**Task directions**.
In the entries below, find the line with "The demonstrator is" and print exactly every line from there up to and including the line with "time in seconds", with no other lines.

**Source records**.
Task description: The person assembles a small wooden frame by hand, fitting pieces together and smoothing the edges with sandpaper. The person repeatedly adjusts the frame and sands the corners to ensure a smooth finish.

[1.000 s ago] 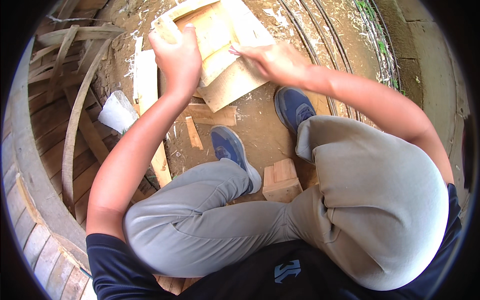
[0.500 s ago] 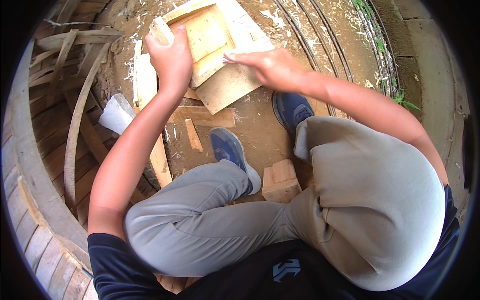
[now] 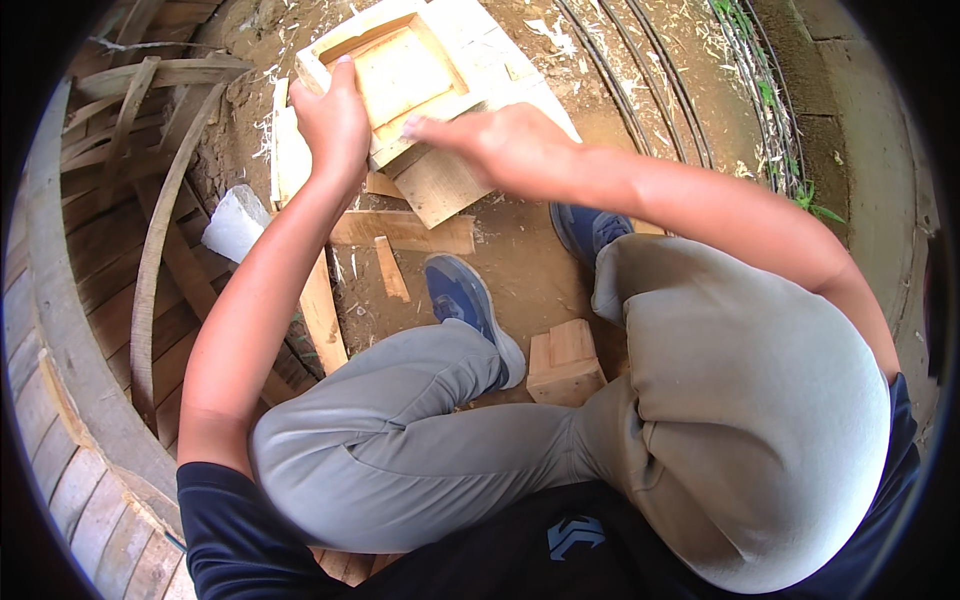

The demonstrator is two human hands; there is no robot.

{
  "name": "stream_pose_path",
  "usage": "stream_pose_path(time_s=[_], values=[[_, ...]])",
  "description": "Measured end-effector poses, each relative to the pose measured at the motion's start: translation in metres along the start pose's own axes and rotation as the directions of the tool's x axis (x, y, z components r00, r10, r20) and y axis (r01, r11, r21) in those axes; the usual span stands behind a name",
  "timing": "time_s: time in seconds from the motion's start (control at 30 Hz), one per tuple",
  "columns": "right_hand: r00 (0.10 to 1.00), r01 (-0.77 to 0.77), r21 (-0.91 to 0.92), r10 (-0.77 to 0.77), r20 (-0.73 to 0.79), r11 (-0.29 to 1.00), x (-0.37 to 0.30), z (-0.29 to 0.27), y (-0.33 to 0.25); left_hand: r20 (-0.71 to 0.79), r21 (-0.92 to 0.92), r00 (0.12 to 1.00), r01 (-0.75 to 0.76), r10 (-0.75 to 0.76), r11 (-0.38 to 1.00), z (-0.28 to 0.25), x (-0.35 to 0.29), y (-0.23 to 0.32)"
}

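A shallow, square wooden box [image 3: 405, 68] with a raised rim is tilted over a pale board at the top of the view. My left hand [image 3: 335, 125] grips its left side, thumb over the rim and the other fingers hidden. At the near edge, my right hand [image 3: 490, 145] is closed against the box, its thumb on the rim. Motion blurs that hand, and most of its fingers are out of sight. Under the box lies a flat wooden board [image 3: 435, 188], its near corner jutting toward me.
Wood offcuts [image 3: 392, 268] and shavings lie on the dirt floor. A wooden block [image 3: 563, 362] stands beside my shoes [image 3: 462, 290]. On the left are a white chunk [image 3: 236, 222] and a curved slatted wooden structure [image 3: 150, 240]. Dark cables [image 3: 640, 80] run along the right.
The box has turned and shifted slightly, so its inside shows more squarely. My right hand has slid left along its near edge. My left hand keeps its grip.
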State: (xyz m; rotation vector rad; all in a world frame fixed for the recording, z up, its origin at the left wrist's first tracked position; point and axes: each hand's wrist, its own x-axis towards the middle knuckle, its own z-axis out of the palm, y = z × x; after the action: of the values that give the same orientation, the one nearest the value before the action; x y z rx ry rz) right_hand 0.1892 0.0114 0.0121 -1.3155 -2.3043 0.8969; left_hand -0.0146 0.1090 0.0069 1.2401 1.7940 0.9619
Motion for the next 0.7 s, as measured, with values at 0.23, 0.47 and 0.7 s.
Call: stream_pose_path(time_s=[0.23,0.47,0.7], values=[[0.981,0.13,-0.034,-0.134,-0.138,0.991,0.011,0.012,-0.002,0.018,-0.052,1.0,0.027,-0.026,0.998,-0.002,0.005,-0.006],[0.979,0.154,-0.116,-0.167,-0.113,0.981,0.011,0.005,0.013,0.011,0.046,0.993,-0.114,0.114,0.992,-0.006,0.002,-0.008],[0.974,0.172,-0.181,-0.195,-0.117,0.968,0.007,0.009,-0.013,0.045,0.058,0.988,-0.147,0.145,0.987,-0.001,-0.005,0.01]])
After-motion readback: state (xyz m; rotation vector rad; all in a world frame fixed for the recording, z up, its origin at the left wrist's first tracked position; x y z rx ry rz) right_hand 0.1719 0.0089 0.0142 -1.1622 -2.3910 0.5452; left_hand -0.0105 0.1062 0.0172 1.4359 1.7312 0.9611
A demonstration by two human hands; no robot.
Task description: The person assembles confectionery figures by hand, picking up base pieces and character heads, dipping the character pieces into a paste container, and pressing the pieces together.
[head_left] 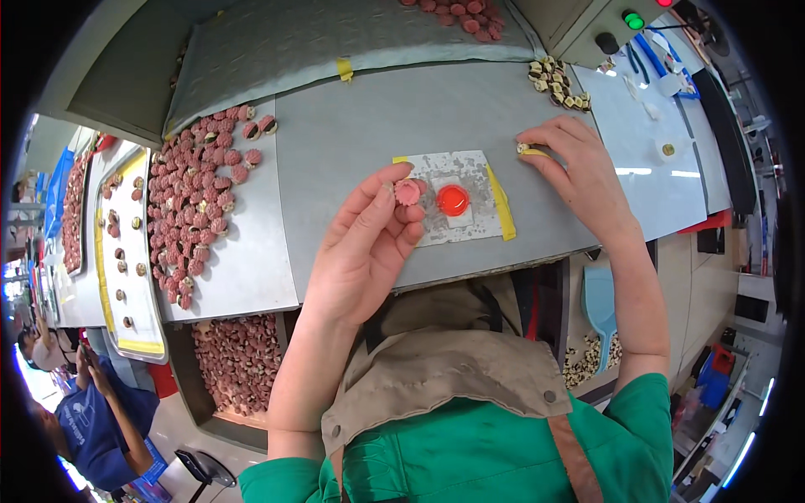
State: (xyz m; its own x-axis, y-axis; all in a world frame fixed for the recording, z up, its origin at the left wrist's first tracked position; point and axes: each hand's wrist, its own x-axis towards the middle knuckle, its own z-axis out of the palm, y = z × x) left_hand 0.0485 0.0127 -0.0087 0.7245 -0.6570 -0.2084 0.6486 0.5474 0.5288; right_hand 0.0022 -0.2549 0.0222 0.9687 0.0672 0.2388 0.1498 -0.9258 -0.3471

**Result of this task**.
The demonstrator is two human hands; there is no robot.

{
  "name": "stream_pose_path",
  "usage": "stream_pose_path(time_s=[_], values=[[_, ...]])",
  "description": "Measured end-effector poses, each relative to the pose measured at the motion's start: translation in metres along the start pose's own axes and rotation as the directions of the tool's x axis (x, y, z components r00, r10, r20) and y axis (r01, r11, r21) in those axes; the usual span stands behind a name",
  "timing": "time_s: time in seconds from the motion's start (control at 30 Hz), one per tuple",

The exercise requires nothing more.